August 18, 2008 at 11:41 am
I get this error in my SQL Error Log, this is the time when my Litespeed full backup job runs in the night. There is no heavy activity at this time so why a timeout error. Its a SQL 2000 Cluster environment with a DB of size over 300 GB.
Its been happening for a week now, and there wasn't any changes made for this to happen.
"SQL Server has encountered 655 occurrence(s) of IO requests taking longer than 15 seconds to complete on file [M:\SQLData\Derivative_Prod_5_Data.ndf] in database [Derivative_Prod] (5). The OS file handle is 0x00000660. The offset of the latest long IO is: 0x00000b217d0000"
Thanks in Advance!!!
The_SQL_DBA
MCTS
"Quality is never an accident; it is always the result of high intention, sincere effort, intelligent direction and skillful execution; it represents the wise choice of many alternatives."
August 18, 2008 at 1:03 pm
Did you have other jobs running against this server?
Did you backup your data to a tape drive? How many jobs running against this server?
If you answer is YES. The timeout is reasonable. The solution is to reduce the number of jobs running at the same time.

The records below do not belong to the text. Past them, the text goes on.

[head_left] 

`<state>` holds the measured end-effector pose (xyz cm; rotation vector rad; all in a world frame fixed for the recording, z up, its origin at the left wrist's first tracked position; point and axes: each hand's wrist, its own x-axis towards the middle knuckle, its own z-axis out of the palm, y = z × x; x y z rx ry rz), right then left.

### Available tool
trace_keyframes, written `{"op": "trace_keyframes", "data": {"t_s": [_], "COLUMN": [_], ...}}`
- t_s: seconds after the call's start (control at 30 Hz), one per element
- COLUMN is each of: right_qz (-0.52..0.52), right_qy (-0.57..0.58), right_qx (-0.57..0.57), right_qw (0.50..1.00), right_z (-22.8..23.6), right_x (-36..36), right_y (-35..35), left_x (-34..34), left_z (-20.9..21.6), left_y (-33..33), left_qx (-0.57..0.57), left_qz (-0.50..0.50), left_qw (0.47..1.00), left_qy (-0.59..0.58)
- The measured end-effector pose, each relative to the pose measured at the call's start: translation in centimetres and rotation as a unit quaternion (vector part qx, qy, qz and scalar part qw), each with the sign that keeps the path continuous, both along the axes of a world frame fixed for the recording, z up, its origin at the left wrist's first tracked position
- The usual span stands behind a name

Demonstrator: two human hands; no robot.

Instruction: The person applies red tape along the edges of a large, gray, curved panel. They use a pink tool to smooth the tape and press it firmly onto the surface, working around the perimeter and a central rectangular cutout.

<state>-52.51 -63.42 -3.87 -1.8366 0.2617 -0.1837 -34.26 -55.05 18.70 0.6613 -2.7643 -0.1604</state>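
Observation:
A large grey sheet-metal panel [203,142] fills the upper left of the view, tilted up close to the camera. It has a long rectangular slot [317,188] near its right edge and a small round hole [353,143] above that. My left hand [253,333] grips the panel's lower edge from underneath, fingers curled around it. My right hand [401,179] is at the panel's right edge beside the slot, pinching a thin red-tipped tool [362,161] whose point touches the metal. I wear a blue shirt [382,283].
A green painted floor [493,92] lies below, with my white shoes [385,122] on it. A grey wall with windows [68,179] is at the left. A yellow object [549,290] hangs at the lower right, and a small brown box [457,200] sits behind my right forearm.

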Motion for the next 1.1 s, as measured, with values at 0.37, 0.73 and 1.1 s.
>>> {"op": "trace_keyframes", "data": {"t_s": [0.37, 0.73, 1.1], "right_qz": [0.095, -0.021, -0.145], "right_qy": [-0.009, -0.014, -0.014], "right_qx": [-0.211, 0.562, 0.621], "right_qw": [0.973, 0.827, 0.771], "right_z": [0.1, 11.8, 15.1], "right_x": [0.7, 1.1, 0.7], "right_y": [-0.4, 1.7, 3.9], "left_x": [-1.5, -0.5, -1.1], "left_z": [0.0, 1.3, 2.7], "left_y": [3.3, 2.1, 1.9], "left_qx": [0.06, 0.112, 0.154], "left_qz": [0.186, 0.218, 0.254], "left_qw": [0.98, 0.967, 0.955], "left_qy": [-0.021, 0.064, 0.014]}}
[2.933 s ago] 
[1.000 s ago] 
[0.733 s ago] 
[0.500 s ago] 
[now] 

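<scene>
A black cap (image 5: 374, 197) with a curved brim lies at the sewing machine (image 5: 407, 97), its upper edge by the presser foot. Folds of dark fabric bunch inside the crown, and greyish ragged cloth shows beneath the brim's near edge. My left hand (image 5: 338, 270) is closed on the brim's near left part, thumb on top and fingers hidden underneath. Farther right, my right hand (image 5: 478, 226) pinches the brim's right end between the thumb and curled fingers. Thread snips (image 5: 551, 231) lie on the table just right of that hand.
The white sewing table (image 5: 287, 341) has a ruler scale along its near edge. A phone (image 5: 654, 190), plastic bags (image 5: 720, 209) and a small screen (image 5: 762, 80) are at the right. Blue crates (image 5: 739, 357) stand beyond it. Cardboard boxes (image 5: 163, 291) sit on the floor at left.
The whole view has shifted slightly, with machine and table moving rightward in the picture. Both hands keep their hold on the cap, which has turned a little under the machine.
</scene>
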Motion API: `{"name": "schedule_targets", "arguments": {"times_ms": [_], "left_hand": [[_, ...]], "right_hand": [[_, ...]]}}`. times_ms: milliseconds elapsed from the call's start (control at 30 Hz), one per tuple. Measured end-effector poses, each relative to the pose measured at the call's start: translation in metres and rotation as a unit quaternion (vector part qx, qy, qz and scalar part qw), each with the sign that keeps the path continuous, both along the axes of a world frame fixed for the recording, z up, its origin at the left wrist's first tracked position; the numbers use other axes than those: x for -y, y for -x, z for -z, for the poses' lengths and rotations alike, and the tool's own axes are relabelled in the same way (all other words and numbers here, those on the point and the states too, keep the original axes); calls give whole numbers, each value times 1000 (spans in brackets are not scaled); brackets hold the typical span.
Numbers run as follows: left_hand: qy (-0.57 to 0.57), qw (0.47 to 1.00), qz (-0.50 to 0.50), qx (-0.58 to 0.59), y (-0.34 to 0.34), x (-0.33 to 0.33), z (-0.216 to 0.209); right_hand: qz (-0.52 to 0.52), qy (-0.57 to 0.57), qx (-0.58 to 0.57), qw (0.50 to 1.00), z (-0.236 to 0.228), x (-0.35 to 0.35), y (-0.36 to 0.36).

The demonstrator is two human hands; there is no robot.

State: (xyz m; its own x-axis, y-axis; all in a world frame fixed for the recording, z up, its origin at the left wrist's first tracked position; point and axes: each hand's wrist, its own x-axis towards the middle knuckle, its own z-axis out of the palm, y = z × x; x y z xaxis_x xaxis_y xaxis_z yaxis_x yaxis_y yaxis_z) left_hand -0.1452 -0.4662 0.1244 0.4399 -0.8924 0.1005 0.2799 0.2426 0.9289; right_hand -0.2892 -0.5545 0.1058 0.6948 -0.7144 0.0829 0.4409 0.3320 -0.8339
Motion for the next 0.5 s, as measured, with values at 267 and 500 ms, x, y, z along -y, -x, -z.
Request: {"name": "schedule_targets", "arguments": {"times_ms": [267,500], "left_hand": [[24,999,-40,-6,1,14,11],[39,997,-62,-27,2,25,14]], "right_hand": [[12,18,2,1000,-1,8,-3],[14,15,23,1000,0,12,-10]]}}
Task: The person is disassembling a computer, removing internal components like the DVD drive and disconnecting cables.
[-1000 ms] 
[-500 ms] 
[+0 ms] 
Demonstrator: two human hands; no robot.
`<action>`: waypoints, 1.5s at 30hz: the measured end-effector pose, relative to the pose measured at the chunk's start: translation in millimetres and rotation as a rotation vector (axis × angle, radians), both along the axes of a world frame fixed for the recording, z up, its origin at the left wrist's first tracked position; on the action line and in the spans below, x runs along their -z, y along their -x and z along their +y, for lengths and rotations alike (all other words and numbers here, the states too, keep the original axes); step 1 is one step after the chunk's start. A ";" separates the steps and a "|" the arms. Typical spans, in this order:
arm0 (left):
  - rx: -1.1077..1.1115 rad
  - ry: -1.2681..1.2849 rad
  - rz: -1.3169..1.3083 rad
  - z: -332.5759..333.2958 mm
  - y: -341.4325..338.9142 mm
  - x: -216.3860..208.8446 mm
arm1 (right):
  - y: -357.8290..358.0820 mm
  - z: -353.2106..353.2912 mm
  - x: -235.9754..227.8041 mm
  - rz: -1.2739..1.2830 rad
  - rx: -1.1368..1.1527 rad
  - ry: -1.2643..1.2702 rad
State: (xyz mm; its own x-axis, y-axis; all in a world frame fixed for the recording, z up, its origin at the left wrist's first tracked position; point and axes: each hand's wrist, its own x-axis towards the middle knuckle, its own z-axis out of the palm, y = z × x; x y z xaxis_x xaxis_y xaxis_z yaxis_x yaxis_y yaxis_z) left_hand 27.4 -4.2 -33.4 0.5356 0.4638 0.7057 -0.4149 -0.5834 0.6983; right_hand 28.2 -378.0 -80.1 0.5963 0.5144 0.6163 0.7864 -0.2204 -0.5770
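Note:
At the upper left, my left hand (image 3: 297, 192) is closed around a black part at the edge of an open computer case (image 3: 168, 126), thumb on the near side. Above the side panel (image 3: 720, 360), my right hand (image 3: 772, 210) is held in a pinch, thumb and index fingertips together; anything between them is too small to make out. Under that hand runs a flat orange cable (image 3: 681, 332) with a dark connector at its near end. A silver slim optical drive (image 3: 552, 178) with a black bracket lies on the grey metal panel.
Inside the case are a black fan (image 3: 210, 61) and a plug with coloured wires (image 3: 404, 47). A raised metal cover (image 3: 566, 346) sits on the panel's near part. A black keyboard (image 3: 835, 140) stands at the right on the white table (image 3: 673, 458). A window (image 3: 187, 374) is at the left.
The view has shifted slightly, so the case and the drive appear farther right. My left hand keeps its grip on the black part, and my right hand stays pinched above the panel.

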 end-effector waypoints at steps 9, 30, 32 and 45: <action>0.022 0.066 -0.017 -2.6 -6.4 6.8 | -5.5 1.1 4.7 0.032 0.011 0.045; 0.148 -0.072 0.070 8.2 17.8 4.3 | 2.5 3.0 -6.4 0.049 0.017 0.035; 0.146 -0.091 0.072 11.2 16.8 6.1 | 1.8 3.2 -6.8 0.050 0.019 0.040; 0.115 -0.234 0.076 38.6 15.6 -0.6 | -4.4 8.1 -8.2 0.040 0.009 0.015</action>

August 18, 2008 at 7:17 pm
There are many a jobs running on this server. But they've been there for quite some time now. Also I noticed one more thing that the Tlog backup(hourly) took 29 hours and still did not complete and the full backup (nightly) took 14 hours and still did not complete. One reason could be bcos the backups steps that have a step name 'wait for other process' so may be they were waiting for the other to end. Its only after I cancelled the Full backup that the Tlog succeeded. So let me try cutting down on the number of jobs.
Thanks!!
The_SQL_DBA
MCTS
"Quality is never an accident; it is always the result of high intention, sincere effort, intelligent direction and skillful execution; it represents the wise choice of many alternatives."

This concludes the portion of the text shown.